An exact copy of the listing is what the response must contain.
[Data excerpt Boundary: Start]
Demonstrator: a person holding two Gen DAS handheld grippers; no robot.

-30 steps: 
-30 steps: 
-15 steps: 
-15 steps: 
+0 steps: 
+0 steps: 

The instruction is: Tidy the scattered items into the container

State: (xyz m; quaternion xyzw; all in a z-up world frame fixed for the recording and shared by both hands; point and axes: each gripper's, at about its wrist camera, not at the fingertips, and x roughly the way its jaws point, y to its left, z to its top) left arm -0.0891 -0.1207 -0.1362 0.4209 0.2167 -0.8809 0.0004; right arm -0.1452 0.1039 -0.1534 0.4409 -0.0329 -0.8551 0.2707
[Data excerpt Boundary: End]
Response for this exercise:
Demonstrator: a person holding two Gen DAS handheld grippers; no robot.

-30 steps: 
-30 steps: 
-15 steps: 
-15 steps: 
+0 steps: 
+0 steps: 

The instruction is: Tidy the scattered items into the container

State: (xyz m; quaternion xyzw; all in a z-up world frame fixed for the recording and shared by both hands; point and axes: each gripper's, at about its wrist camera, not at the fingertips, and x roughly the way its jaws point, y to its left, z to its top) left arm -0.0891 -0.1207 -0.1362 0.4209 0.2167 -0.8809 0.0004; right arm -0.1452 0.1039 -0.1534 0.4409 -0.0329 -0.8551 0.2707

That wraps up the exercise.